→ **EXERCISE OBJECTIVE**: Repeat word for word the line with "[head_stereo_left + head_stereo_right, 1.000" and every line after it until the records below run out.
──────── DATA SUPPLIED
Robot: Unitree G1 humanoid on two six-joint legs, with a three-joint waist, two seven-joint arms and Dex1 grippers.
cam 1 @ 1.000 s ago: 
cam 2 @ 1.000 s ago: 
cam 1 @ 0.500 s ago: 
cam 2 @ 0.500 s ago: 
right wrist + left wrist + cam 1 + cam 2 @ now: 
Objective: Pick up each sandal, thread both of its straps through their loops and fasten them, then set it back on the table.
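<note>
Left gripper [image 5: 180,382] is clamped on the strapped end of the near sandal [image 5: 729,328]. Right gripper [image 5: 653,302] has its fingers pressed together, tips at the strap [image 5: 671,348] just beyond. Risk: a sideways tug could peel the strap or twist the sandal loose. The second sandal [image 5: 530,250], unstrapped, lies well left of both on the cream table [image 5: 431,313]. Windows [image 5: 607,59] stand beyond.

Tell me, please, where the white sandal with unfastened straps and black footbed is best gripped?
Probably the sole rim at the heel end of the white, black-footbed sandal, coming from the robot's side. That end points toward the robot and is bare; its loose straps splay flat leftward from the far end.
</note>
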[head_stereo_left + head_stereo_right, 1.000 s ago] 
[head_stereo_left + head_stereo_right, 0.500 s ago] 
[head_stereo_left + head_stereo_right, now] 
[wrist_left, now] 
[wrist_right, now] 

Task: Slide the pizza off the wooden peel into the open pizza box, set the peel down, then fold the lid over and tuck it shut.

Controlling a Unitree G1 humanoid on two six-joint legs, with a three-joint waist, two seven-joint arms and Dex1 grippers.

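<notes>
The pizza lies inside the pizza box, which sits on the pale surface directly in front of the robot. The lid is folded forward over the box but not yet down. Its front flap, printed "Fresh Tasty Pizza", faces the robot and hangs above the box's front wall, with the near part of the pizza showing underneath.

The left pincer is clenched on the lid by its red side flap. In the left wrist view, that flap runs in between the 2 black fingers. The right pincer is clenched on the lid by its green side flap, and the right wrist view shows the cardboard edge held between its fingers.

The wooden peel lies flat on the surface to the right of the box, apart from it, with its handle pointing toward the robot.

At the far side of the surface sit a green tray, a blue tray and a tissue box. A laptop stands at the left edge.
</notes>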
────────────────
→ **ANSWER SECTION**:
[head_stereo_left + head_stereo_right, 1.000 s ago] 
[head_stereo_left + head_stereo_right, 0.500 s ago] 
[head_stereo_left + head_stereo_right, now] 
[wrist_left, now] 
[wrist_right, now] 

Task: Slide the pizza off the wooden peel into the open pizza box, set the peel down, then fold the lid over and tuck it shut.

Controlling a Unitree G1 humanoid on two six-joint legs, with a three-joint waist, two seven-joint arms and Dex1 grippers.

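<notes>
The pizza lies inside the pizza box, which sits on the pale surface directly in front of the robot. The lid is folded forward over the box but not yet down. Its front flap, printed "Fresh Tasty Pizza", faces the robot and hangs above the box's front wall, with the near part of the pizza showing underneath.

The left pincer is clenched on the lid by its red side flap. In the left wrist view, that flap runs in between the 2 black fingers. The right pincer is clenched on the lid by its green side flap, and the right wrist view shows the cardboard edge held between its fingers.

The wooden peel lies flat on the surface to the right of the box, apart from it, with its handle pointing toward the robot.

At the far side of the surface sit a green tray, a blue tray and a tissue box. A laptop stands at the left edge.
</notes>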

That concludes the answer to this exercise.